Once you are ready to get going with your chicken, get your coals all toasty and split them in half on either side of the grill, which makes a kind of oven-like environment. (For gas grills turn on the left and right hand side to high) This is to make the chicken cook at an even rate (or at least hopefully). Place an aluminum pan in the empty spot in the middle to catch the juice drippings.
After removing the chicken from the brining liquid, you need to rinse them well and pat dry with paper towels.
Get out your trusty dry rub and apply a generous amount to the outside of the chicken, massaging it into crevices and making sure it is applied evenly.
You will need one beer can per chicken. On the tail end cavity shove the beer can up it's butt. Yeah, you heard me. Make sure you're grill is on even ground, so that the chicken will balance better. Place chickens carefully on the middle of the grill in between the hot spots.Ok, now that the chickens are on the grill just let them be!!! You've heard that saying "If you are a-lookin', it ain't cookin'!!!"
If the bottom of the chicken is looking kinda charred, you can move it up on the grill, or just farther away from the heat. Close the lid of the grill with some ventilation to cook internally. Check on it periodicaly, adding coals only if necessary as this chicken benefits from low, slow cooking. Depending on the amount of heat and the grill you have, it will take an hour and half to two hours to fully cook the chicken. Make sure to check the temperature in the thickest part of the thigh, it should read 160 degrees F if it's done. When it's done, transfer to cutting board or even better, an aluminum pan and cover with tin foil for 15 to 20 minutes. This is to allow the juices to reabsorb into the meat. Carve into 8 pieces and serve. It's a crowd pleaser, and is fun to make. Trust me.
STUFFED BACON WRAPPED JALAPENOS:
Hey, if you can't handle the heat, you don't deserve this tasty treat. So you like jalapeno poppers, right? Of course you do, I know you. Cheese and jalapenos. YUM. So, it's like that but stuff the WHOLE THING, (in this picture I stuffed them with Goat Cheese and a little smoked provolone, but have done carne asada and jack cheese- there are no limits to what you can stuff these with) and then WRAP THEM IN BACON. Woah. Magic. These went super fast. And people's eyes were tearing up because sometimes you get an extra hot one. Keep some milk around in case someone is sensitive. Anyways, I digress. Here's the recipe, which I have to give credit to my friend Scotty for coming up with-pure genius I have to say. We decided to get married, I believe, when he came to a bbq with some of these stuffed with roasted chicken and two kinds of cheese. LOVE YOU!!!
Makes: 12 Jalapenos
1 Log Goat Cheese4 oz smoked provolone (or whatever you want to stuff it with, seriously-try shredded pork, chicken with cheese, crab and bechamel, shrimp, etc)

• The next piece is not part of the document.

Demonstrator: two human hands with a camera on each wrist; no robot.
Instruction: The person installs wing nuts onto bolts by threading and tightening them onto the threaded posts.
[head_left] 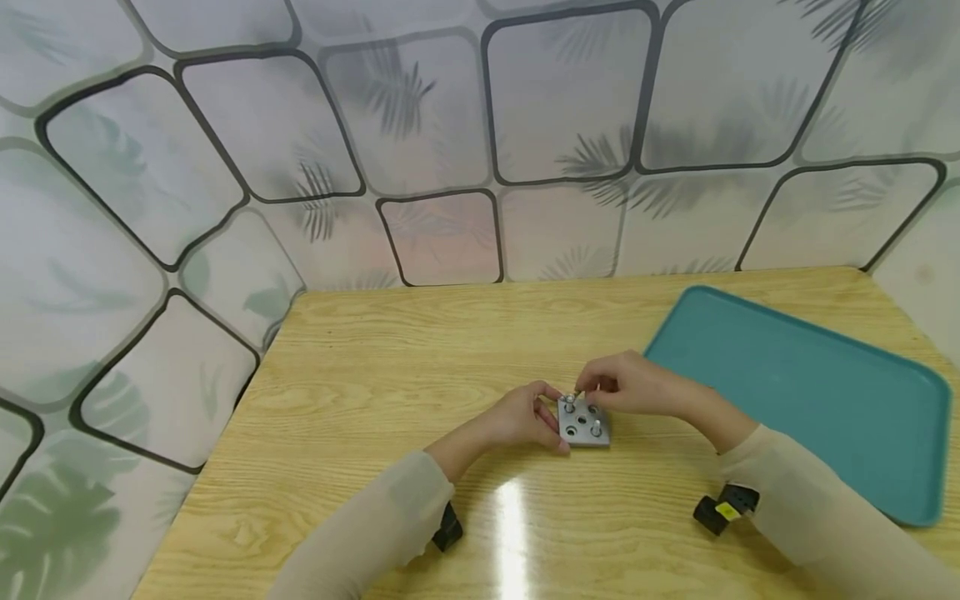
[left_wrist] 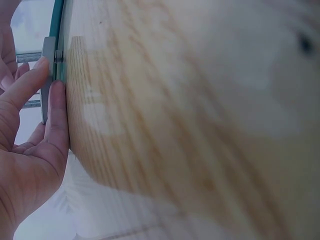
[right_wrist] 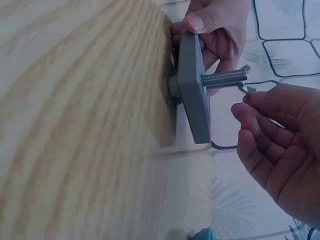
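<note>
A square grey metal plate point(head_left: 585, 438) with several round holes is at the middle of the table, two threaded bolts standing up from it. My left hand point(head_left: 522, 418) grips its left edge between thumb and fingers. Bolt heads show on the underside in both wrist views. Over the plate's far side, my right hand point(head_left: 633, 385) pinches one wing of a small wing nut point(right_wrist: 247, 90) between thumb and finger. That wing nut sits at the free end of a bolt point(right_wrist: 224, 79). The other bolt point(head_left: 596, 428) stands at the plate's near right.
A teal tray point(head_left: 795, 392) lies to the right on the wooden table point(head_left: 390, 358), partly behind my right forearm. A patterned wall covering point(head_left: 442, 117) rises behind the table and along its left side. Black wrist cameras point(head_left: 723, 507) are strapped under both sleeves.
</note>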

12 thin slices Applewood Smoked Bacon
1)Cut all jalapenos down the sides lengthwise leaving the top of the jalapeno entact. Gently squeeze them open and with a regular teaspoon scoop out all the seeds, being careful not to split the jalapeno apart.
2)Mix the filling and stuff it into the cavity of the jalapeno. Squeeze it shut.
3) Take your slice of bacon and starting at the top of the jalapeno, wrap it around, angling it down towards the bottom. Take the extra bacon at the bottom (and you WILL have some) and pull it up over the stem on the top of the jalapeno. This is how you fasten the bacon onto the jalapeno so you don't need skewers.
4) I usually lay down aluminum foil on the grill, but since there was so much bacon, the fat started dripping into the fire and cause it to flare up and almost burned Greg's face off. Not recommended. What I DO recommend is cooking them in a recyclable aluminum tray. Just until your bacon is that perfect golden brown color. Careful, the inside of the jalapeno is going to be SUPER hot so wait a few minutes after it's done to let it cool a bit. Don't want any lawsuits. Can you do this in your house? OF COURSE! Saute them in a pan silly. Still works.